* [Task details]: Once you find the line containing "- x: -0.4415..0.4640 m" in the data below, copy it and each following line exactly, up to and including the line containing "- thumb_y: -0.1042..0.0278", and nothing else.

* [Source data]:
■ ■ ■ ■ ■
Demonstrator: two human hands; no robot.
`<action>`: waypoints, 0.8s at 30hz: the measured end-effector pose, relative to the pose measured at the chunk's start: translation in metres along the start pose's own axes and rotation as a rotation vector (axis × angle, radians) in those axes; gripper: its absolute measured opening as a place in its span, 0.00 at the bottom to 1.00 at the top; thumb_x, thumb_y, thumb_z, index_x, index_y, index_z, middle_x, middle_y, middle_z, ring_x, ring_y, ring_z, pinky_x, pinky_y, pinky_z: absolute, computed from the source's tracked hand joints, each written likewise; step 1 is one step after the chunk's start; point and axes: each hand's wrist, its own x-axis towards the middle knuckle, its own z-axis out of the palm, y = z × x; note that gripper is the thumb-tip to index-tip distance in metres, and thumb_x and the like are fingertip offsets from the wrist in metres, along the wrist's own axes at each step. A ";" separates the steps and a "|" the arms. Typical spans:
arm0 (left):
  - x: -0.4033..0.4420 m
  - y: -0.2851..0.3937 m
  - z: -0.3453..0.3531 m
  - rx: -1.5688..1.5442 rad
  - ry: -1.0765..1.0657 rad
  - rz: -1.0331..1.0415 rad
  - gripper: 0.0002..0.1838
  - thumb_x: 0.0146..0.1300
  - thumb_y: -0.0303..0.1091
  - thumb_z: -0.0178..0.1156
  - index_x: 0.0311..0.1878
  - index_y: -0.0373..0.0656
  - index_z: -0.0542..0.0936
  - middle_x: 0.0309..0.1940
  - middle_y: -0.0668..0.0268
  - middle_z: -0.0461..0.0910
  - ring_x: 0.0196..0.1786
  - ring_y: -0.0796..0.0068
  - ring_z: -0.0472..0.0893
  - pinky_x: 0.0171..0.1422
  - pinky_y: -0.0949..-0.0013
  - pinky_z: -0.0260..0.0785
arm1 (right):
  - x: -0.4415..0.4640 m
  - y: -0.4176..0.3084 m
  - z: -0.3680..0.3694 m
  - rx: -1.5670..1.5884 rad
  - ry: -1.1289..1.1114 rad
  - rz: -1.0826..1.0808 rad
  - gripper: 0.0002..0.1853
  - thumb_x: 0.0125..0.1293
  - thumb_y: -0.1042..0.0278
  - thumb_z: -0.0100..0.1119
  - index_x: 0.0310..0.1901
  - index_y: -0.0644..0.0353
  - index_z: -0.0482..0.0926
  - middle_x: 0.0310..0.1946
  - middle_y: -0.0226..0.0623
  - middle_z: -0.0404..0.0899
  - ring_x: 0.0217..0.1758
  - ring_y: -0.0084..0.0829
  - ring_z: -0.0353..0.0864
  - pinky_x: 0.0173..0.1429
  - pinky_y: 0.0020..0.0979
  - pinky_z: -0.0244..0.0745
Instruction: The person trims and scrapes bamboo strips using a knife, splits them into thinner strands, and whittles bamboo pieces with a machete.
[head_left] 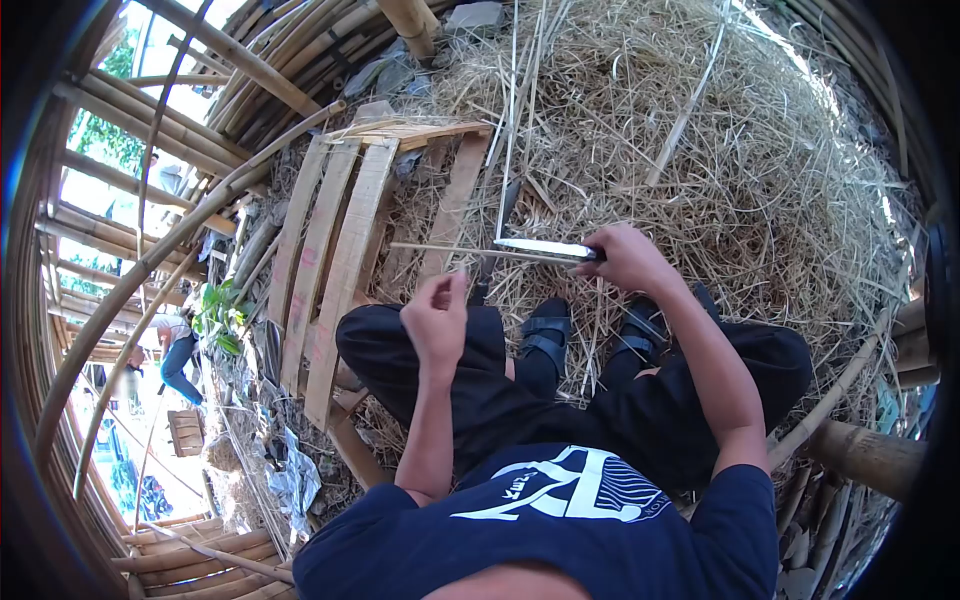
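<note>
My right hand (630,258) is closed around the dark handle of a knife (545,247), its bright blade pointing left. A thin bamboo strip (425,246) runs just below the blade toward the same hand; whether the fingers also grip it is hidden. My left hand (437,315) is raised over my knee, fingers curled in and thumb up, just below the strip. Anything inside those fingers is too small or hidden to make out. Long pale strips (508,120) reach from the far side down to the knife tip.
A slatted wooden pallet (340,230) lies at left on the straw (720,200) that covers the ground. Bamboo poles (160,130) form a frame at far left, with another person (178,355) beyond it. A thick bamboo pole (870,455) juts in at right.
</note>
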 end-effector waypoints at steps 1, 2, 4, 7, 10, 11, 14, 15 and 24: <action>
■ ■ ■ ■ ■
* [Task answer]:
  - x: -0.4415..0.4640 m
  - y: -0.4176..0.3084 m
  - z: -0.3680..0.3694 m
  - rx: -1.5670..1.5884 rad
  - ry: -1.1289..1.1114 rad
  - rz: -1.0826..1.0808 rad
  - gripper: 0.0002..0.1853
  - thumb_x: 0.0125..0.1293
  - thumb_y: -0.1042..0.0278

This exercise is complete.